Como se muestra en la Tabla 3, la masa de cada uno de los polipéptidos que comprenden hR1 y Hex-hR1 determinados por LC /MS era consistente con la masa calculada a partir de su secuencia de aminoácidos deducida y predijo modificaciones postraduccionales, incluyendo glicosilación ligada a N y piroglutamato amino-terminal de la cadena pesada de hR1 y Hex-hR1, y la cadena Fd-DDD2 de Hex-hR1. Por tanto hR1 y Hex-hR1, la
kappa
cadena, que no se altera, dio una masa casi idéntica observada dentro de 20 ppm de la masa predicha. Para hR1, la cadena pesada se detectó como varias isoformas, incluyendo los de las variantes de lisina carboxilo-terminal y diversas glicoformas. Para Hex-HR1 la cadena pesada AD2 fusionados estaba intacta, con predominantemente G0F y G1F glicoformas. El componente hR1-FD-DDD2 de Hex-hR1 también coincidió con el de la masa prevista de 0,1 ppm, sin necesidad de modificaciones postraduccionales adicionales además del piroglutamato amino-terminal.
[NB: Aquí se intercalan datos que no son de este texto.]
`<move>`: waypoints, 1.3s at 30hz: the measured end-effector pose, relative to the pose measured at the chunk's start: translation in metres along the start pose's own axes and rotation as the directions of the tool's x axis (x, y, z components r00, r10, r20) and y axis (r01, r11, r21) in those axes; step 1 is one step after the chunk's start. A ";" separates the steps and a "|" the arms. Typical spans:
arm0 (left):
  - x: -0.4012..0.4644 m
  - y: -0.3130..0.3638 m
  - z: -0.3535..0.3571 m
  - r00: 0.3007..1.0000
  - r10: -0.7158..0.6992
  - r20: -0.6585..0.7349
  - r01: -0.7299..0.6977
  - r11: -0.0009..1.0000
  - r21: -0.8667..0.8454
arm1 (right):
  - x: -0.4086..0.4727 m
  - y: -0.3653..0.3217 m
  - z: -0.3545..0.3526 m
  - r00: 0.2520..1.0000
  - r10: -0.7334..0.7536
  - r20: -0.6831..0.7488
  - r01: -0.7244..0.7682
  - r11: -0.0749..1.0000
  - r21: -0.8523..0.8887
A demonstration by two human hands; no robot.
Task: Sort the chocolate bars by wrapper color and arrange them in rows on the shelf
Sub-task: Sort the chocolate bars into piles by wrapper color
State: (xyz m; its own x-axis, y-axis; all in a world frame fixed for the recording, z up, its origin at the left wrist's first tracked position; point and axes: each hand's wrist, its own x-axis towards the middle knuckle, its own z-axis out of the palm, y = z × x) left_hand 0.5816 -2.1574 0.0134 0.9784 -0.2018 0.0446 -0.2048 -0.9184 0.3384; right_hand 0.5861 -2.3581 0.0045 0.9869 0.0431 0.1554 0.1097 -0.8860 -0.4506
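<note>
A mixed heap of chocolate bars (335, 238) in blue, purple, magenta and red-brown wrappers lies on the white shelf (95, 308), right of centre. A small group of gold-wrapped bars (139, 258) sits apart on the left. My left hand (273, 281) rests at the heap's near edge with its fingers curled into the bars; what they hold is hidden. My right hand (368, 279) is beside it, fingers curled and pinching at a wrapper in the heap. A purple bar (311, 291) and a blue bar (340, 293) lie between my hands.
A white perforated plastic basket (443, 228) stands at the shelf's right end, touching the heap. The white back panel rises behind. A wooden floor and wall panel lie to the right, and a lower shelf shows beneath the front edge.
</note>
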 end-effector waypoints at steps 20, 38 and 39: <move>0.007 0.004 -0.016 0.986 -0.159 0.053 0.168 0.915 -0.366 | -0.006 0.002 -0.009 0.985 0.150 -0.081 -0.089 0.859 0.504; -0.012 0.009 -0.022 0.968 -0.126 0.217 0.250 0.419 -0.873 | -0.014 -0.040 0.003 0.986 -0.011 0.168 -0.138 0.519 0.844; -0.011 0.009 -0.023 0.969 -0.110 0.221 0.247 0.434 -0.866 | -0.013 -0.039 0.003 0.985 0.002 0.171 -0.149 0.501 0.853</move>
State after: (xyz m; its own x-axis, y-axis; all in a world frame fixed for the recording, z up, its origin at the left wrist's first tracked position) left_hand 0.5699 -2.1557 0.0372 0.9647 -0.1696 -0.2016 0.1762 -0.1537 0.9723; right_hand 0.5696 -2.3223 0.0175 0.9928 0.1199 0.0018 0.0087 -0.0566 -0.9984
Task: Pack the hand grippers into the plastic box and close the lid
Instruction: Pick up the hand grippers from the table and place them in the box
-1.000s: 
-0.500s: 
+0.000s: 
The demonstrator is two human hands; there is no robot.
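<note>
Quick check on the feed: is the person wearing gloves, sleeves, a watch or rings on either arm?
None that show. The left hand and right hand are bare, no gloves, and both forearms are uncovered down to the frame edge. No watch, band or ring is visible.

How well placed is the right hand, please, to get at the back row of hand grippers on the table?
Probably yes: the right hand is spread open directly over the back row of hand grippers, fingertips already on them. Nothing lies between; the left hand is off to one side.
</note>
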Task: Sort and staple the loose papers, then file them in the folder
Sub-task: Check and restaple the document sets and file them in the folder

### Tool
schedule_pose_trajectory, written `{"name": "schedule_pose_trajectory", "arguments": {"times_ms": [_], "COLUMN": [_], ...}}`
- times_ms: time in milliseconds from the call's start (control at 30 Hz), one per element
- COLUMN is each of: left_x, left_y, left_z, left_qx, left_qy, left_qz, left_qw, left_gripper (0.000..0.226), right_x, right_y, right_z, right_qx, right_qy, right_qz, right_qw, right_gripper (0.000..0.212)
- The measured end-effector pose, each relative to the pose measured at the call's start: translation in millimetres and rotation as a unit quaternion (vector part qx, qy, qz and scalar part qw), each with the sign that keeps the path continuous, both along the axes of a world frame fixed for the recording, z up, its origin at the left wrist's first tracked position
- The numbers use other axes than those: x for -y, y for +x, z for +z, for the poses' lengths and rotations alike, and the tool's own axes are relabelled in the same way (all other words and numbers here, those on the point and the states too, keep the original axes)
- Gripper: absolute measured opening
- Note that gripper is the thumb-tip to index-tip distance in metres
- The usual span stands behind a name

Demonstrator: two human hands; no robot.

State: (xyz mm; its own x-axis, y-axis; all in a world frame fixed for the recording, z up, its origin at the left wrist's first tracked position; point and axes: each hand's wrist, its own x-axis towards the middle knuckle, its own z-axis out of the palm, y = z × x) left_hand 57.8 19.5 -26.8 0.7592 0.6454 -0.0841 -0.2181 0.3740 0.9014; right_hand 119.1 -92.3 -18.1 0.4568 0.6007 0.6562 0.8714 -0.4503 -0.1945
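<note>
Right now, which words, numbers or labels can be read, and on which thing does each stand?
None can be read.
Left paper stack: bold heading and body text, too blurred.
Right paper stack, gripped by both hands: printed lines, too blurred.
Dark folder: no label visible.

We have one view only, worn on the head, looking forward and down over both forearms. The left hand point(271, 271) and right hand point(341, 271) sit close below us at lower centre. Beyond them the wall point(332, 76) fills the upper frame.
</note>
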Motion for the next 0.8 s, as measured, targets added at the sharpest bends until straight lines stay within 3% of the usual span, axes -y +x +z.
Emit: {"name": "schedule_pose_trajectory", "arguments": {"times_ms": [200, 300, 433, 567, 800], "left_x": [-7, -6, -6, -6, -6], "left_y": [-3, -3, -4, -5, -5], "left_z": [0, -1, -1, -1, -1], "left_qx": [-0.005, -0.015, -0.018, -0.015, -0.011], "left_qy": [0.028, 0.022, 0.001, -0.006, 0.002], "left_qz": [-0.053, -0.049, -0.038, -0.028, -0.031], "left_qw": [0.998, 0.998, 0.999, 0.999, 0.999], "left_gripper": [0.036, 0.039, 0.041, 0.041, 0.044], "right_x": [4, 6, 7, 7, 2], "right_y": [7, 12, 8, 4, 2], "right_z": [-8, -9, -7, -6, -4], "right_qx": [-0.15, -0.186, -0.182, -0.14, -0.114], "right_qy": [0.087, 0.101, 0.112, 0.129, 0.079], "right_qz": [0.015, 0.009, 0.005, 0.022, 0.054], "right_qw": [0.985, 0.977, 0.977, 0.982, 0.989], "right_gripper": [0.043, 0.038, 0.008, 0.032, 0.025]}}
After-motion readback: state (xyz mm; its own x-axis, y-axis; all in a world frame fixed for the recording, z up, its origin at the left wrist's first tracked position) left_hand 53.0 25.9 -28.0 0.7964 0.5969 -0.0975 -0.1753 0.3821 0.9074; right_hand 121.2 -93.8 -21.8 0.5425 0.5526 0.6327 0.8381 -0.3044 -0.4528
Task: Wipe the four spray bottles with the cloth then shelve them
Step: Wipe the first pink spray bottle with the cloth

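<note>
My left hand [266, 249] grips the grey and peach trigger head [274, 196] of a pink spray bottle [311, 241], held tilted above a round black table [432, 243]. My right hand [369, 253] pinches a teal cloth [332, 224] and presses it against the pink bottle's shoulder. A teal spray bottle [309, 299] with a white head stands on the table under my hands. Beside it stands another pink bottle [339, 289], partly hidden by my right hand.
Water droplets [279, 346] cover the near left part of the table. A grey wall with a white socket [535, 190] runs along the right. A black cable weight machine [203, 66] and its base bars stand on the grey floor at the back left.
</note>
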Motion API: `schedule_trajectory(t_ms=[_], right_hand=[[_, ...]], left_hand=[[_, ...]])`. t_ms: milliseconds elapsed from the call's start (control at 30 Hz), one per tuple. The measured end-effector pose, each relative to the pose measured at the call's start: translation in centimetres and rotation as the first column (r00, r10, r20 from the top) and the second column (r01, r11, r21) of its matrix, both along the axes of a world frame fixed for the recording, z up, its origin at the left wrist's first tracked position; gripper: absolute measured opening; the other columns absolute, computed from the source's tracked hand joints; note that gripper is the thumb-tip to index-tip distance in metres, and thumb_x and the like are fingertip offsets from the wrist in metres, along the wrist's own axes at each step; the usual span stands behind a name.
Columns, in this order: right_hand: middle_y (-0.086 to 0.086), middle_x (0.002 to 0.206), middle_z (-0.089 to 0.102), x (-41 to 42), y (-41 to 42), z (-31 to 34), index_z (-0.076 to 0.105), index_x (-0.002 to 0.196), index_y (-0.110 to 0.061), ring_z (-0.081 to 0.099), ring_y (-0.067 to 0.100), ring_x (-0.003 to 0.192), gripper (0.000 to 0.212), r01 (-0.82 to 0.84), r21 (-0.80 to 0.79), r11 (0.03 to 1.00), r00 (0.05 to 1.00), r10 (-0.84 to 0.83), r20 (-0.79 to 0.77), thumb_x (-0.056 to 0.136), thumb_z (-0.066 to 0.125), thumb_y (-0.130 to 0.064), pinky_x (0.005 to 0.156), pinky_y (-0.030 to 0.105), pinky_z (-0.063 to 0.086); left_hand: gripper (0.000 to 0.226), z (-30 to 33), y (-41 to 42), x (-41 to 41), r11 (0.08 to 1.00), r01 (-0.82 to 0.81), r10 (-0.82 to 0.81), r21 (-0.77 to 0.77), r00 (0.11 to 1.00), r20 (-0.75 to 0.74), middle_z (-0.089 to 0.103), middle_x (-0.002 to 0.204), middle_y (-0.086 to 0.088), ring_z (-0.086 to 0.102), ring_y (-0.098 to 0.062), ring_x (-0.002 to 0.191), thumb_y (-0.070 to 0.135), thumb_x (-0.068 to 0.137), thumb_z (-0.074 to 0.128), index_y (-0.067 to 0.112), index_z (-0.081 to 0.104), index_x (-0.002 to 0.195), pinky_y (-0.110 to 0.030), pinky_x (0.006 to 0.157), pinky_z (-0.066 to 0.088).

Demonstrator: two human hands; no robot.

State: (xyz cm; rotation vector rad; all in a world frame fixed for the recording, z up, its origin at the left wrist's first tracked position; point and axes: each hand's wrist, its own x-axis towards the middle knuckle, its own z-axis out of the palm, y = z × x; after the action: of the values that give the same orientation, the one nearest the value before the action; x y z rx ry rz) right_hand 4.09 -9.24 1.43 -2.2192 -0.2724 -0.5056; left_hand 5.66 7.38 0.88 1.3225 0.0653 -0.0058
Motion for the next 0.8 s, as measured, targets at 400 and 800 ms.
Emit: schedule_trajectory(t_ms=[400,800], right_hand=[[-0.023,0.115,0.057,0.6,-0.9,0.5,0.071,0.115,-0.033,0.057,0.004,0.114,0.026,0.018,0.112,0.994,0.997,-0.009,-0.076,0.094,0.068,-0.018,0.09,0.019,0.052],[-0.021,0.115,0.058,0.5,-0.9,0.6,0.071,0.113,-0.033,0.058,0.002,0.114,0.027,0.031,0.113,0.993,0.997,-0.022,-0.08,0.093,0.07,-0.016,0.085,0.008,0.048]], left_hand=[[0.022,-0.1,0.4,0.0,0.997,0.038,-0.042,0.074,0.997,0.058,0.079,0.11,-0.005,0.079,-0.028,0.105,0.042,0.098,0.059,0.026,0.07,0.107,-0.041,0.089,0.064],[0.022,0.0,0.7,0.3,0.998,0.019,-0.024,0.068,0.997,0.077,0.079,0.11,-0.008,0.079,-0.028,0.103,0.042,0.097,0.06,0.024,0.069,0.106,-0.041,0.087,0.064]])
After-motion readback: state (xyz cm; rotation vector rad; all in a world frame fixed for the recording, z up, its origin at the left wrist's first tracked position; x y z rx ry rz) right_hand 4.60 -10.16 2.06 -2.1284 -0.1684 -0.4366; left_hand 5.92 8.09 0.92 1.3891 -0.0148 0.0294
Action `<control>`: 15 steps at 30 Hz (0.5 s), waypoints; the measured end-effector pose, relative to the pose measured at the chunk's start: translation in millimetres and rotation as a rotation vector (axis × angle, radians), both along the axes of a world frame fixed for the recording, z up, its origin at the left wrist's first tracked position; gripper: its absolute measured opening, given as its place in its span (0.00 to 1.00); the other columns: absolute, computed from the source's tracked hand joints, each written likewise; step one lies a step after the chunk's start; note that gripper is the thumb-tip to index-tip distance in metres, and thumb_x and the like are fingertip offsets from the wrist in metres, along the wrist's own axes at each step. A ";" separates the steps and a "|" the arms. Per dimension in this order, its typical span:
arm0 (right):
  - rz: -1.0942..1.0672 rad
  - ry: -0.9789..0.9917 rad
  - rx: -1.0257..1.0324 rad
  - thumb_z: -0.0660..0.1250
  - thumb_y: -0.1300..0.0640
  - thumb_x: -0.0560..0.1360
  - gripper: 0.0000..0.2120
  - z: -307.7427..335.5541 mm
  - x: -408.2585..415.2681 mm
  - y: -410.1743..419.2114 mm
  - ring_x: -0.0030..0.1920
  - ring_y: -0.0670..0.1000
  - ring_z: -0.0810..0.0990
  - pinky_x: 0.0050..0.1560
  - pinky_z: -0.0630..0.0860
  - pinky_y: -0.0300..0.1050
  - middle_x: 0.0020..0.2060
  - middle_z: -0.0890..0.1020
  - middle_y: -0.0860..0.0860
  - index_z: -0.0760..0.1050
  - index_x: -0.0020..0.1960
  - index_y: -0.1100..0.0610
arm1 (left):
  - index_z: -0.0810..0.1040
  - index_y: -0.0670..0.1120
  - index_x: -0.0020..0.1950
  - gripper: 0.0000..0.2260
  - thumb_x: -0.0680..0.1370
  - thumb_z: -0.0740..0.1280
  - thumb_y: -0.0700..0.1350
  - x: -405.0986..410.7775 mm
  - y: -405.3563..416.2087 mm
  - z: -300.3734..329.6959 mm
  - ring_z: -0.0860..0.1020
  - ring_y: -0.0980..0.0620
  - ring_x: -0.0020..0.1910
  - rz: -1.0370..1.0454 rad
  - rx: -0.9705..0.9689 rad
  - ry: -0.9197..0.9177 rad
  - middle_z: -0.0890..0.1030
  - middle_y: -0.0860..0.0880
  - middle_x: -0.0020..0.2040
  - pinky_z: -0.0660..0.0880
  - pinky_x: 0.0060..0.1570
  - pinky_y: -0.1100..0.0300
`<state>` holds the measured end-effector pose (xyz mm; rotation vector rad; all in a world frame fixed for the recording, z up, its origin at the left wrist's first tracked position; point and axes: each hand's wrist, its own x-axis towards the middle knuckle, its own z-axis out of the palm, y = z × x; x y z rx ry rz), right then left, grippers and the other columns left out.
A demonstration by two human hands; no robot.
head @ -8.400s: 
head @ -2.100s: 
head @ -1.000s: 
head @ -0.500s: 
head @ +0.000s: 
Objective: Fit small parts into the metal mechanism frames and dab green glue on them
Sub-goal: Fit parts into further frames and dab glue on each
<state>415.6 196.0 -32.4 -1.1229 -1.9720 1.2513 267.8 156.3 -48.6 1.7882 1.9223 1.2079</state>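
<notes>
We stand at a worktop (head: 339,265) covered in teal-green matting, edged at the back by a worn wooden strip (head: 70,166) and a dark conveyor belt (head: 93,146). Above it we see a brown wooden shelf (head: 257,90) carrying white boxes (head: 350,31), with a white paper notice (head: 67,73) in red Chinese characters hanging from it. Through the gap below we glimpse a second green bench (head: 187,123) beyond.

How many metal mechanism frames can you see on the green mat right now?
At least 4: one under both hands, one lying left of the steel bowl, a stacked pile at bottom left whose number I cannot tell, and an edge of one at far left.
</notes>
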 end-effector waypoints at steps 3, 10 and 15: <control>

La expresión de IGF 1R en cáncer diversas líneas celulares
vinculante por hR1 y Hex-hR1 positiva se demostró en MCF7 (cáncer de mama), DU 145 (cáncer de próstata), ME-180 (cáncer cervical) y RH-30 (rabdomiosarcoma) mediante citometría de flujo (Tabla 4). Basado en la intensidad de fluorescencia mediana observado (MFI), los niveles de expresión de IGF-1R variaron entre estas cuatro líneas celulares, con la abundancia relativa del receptor en RH-30 aumentaron casi 2 veces en DU 145 o ME-180, y alrededor de 3 veces en MCF7. En vista de la cantidad de superficie de IGF-1R por célula que las indicadas para RH-30 [51] y MCF7 [52] para ser 20.600 y 43.000, respectivamente, habría un aumento de 2,3 veces en MCF7 en comparación con RH-30 , lo que concuerda bien con el aumento de 3 veces estimada a partir de los datos de las IFM. Higo. Como se muestra en la Fig. Como se muestra en la Fig. Como se muestra en la Fig.